My child is very interested in the Blair School. One of its appeals is that it’s part of Vanderbilt, which is known for having a vibrant community and campus life. (This is why they’re not going the conservatory route.) However, I read something about the “Blair bubble” and now I’m wondering to what degree Blair students are isolated from students in the other schools? My child is a “music kid” who has always had diverse friends. I also read something about Blair faculty encouraging students to eat/live/socialize together, and discouraging them from things like rush? Can anyone weigh in? If you’re in a frat/sorority, for example, is there representation from the Blair school?
You might want to post this question on the music major forum.
I am always intrigued by what people mean by the term “conservatory.” Many people use it to refer to freestanding conservatories but in my mind, there is little difference between “schools of music” and “conservatories,” which both offer BM programs.
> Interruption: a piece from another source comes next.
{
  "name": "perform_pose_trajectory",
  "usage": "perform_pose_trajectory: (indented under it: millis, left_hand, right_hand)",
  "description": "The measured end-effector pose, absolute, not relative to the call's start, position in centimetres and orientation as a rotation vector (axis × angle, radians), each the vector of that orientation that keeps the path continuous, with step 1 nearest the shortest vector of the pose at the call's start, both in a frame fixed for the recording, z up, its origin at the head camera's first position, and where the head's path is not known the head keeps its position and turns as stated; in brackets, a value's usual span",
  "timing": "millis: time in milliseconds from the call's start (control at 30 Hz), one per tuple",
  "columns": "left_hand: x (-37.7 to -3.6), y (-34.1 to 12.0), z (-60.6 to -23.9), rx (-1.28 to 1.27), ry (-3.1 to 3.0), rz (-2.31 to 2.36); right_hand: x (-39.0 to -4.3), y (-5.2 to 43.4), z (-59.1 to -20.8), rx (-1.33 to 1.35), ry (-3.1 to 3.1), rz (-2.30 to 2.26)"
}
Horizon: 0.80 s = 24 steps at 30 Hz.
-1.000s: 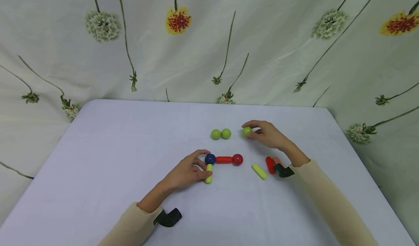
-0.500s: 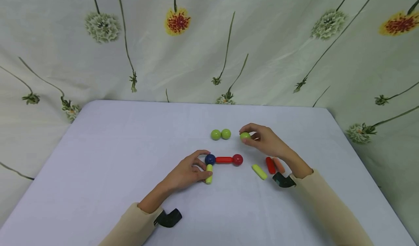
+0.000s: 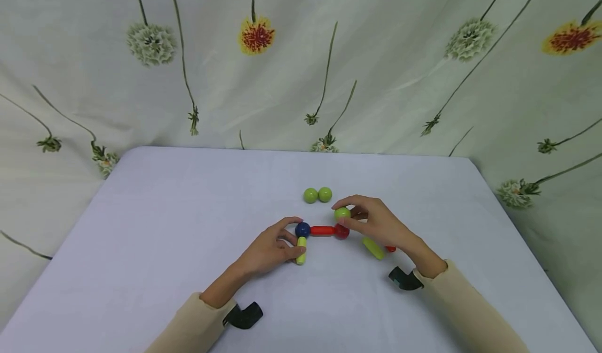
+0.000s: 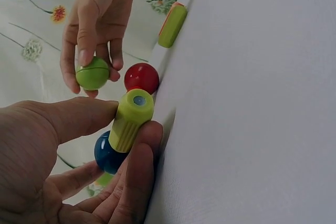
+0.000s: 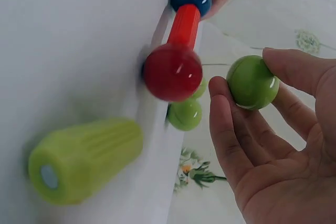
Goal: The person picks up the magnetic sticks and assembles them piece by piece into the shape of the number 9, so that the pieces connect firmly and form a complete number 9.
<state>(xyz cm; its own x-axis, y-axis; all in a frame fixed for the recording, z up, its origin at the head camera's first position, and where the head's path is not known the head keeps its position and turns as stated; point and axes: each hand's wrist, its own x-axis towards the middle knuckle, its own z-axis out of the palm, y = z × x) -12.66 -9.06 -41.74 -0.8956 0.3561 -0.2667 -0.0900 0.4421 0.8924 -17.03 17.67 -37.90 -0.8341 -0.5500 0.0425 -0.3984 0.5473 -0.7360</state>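
On a white-clothed table [image 3: 188,212], the left hand [image 3: 268,248] pinches a yellow-green ribbed plastic rod [image 3: 301,250] under a glossy blue ball [image 3: 302,230], while the right hand [image 3: 376,222] grips a shiny green ball [image 3: 342,213] at 12 o'clock of a glossy red ball [image 3: 342,232], where a careless nudge would likely knock the joined chain askew

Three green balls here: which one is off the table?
The green ball pinched in the right hand, beside the red ball; the other two sit touching, farther back.
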Motion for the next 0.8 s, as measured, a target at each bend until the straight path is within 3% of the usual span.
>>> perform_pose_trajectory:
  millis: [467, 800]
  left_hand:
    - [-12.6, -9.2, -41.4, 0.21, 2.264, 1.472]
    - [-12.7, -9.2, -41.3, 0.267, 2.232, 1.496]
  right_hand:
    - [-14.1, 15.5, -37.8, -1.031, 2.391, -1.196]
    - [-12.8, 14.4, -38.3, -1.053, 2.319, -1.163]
I can understand faculty might discourage extracurriculars that could possibly take time and focus away from practice and study and also create scheduling conflicts with rehearsals, lessons and performance. But I think you will get answers from folks who have direct experience with Blair on the music major forum.
My D went to Indiana’s Jacobs school of music where they used the term the “Jacobs bubble”. My understanding was most of the faculty would discourage joining Greek houses as well. There was no faculty opinion about eating/living/socializing together, however.
Music degrees are time consuming. In many schools, you have to do “ensembles” as part of the degree. Those ensembles are often for performances (opera, orchestra etc) and rehearsals are in the late afternoon and evening as well as weekends. These requirements conflict with Greek expectations of service etc. So I don’t know that the school is trying to “control” the students as much as give realistic expectations. The worst outcome is to go to a music school thinking that you can “do it all” and be disappointed. Again I have never heard of an expectation to all “hang together”…my feeling is that is rumor…but I don’t know Blair.
The term “Jacobs bubble” was used often for some music students who would practice obsessively and never leave the music school. IMHO, it’s a little bit of “drama” about how dedicated some students are (compared to others) and should be ignored. I’m sure all schools have a bit of that.
My D had friends outside the music school, particularly the first 2 years….over time she did hang with mainly music students but that was her choice. The first year, she went tailgating (surprised me), went to a frat party (surprised me again and only went once), joined a fashion merchandising club (for 2 years) and had a variety of friends and did many activities/traditions over 4 years. She had a music girlfriend who did rush and was part of a sorority. She did have to make choices about performances. They are not choices my D would have made (nor most music students)…but she did and it worked out for her.
Some teachers are more accepting of a student doing a “variety” of activities. And some schools are more “loose” about outside activities. So if variety is important to your student, they should be checking with schools about the atmosphere for extracurricular activities (or Greek activities if important to her). A great way to do that is try to talk with a student representative (music admissions can help with that). They can give you the inside scope…but be aware they can be biased. So trying to communicate with admissions, teachers and a student can give you a full picture. It’s a LOT of people, but you still have a good chunk of time ahead.
And, I would not take a school off the list due to that statement…if you did, you would need to remove a lot of schools with BM degrees…imo.